As part of the 2008 budget, Council also approved spending for one-time projects, many of which had been postponed in recent years due to budget constraints.

“It looks like we’re spending a lot, but a lot of it is for deferred projects,” Swansen said.

The 2008 Village budget anticipates an end of the fiscal year balance of $909,721, after the one-time projects have been funded. The 2008 budget can be viewed online at or on the page in the lobby of the Bryan Community Center and the Yellow Springs library.

The 2008 one-time project expenditures included $290,000 for projects related to Council goals, including $50,000 for a visioning process, $35,000 for zoning code changes and updates, $25,000 for a survey on housing needs and $10,000 for diversity initiatives. The one-time expenses also include $1,226,400 in equipment and capital projects, including remodeling of the Village crew headquarters at the Sutton Farm, and a new backhoe, dumptruck and police cruiser.

While the expenditures add up to a large amount, the Village has the resources to cover them, Swansen said, stating that in the past the Village has sometimes undertaken projects without cash in hand.

“Before we’re spending money for one-time projects, we’re sure it’s there rather than anticipating the revenues,” he said. “It’s the more prudent, conservative way of managing capital expenditures.”

In response to a question from Council member Karen Wintrow, Swansen said that the property tax levy revenues are being spent as Council promised, with about half of those revenues for people-oriented services and half for roads.

The 2008 Village budget had about $12,279,000 in total appropriations, with $3,685,529 for the general fund, $1,616,506 for special funds and $4,592,058 for the revenue, or utility, funds.

In recent meetings, Swansen has stated that the Village needs to estimate 2008 revenues conservatively, especially in light of the announced closing of Antioch College. At the March 31 meeting, Swansen said that if the college closes, the Village would lose about $100,000 in income tax revenues, although the exact amount is difficult to pin down because the income tax revenues of Antioch College employees are combined with those of Antioch University employees.

In light of that anticipated shortfall, the Village should consider cutting expenses, increasing revenues, or possibly using part of the Village’s reserve funds if Council believes the college closing will be temporary rather than permanent.

“Those reserves are for a rainy day, and this is a rainy day,” he said. “Those revenues can tide you over a rough patch.”

The Village also needs to keep in mind budgeting for longterm needs, including stimulating economic development, stormwater management, completing the greenbelt, replacing vehicles and improving the downtown retail sector’s appeal, Swansen said.

While Council President Judith Hempfling voted for the 2008 budget, she questioned the expense item of $15,000 for tasers for the police department.

“It’s a policy issue, something we need to discuss rather than just stick in the budget,” Hempfling said.

While Wintrow said she agreed that the use of tasers should be discussed, she said she feels reluctant to question the needs identified by the police department.

“In general, we need to be respectful of their requests,” she said.

In response, Hempfling said, “I feel strongly that we have a right to ask questions.

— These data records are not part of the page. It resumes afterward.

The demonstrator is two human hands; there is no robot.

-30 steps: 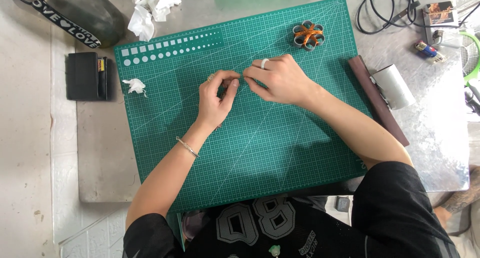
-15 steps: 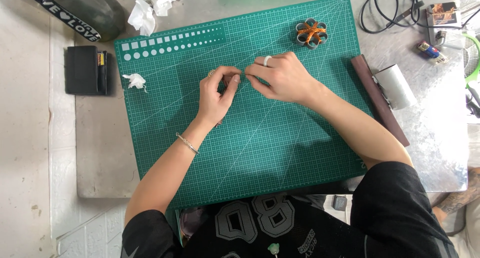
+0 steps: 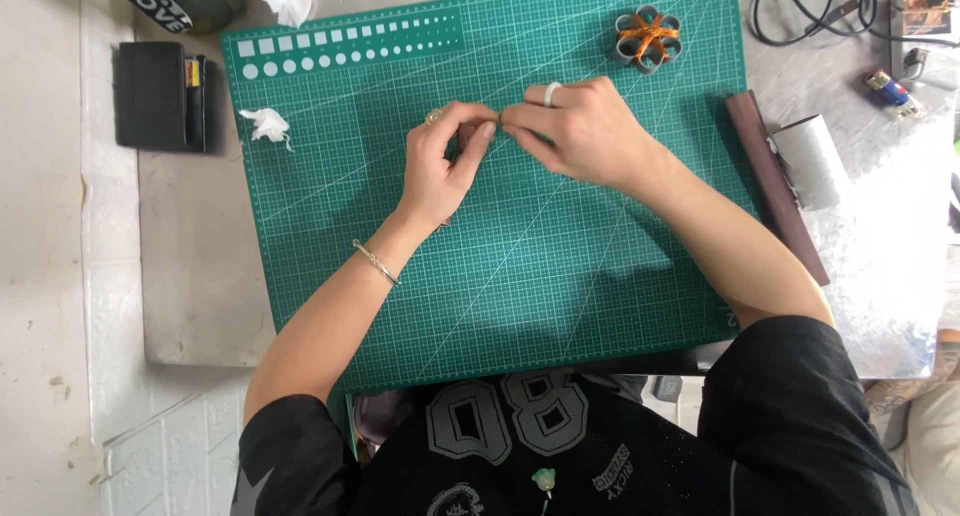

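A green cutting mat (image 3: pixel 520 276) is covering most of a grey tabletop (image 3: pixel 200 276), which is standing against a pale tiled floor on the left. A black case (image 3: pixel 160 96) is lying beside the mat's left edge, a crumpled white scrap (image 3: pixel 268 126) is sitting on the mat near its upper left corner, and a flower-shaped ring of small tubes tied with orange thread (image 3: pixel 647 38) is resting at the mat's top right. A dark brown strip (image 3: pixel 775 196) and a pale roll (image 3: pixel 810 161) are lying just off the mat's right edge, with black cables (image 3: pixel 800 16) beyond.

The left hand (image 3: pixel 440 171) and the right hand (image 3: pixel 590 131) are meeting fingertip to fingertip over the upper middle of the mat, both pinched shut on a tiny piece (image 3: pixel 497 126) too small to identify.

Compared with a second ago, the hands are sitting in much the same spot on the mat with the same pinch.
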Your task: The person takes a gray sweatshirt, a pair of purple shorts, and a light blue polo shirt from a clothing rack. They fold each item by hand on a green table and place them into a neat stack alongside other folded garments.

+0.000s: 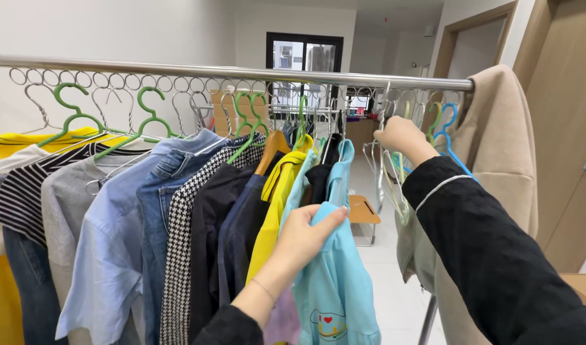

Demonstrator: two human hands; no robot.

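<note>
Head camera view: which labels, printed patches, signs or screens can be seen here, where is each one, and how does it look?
Printed patch: low on the front of the light blue garment that the left hand grips; small, rounded, with red, yellow and dark colours.
Signs, screens or packages: none can be seen.
The right hand reaches among empty hangers below the metal rail; no label shows there.

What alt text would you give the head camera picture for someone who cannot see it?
A person's left hand grips a light blue garment on a crowded clothes rail, while the right hand reaches among empty hangers beside a beige coat.
</note>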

It does not imply disrespect.”

In other Council business:

• Council and members of the Yellow Springs Planning Commission spent two hours discussing the commission’s recent update of the Village Charter. The discussion was an initial step in a process that will involve several more steps before Council officially approves the revised charter. Council agreed to next discuss the charter revisions in two months, after considering the current changes and hearing villagers’ feedback.

Several Council members expressed their concern that overall, the revised charter is too negative in its presentation of Yellow Springs, focusing on what villagers disagree about rather than what they agree on, and that too many assumptions had been made. Council also discussed the possibility of hiring a consultant to make the revisions.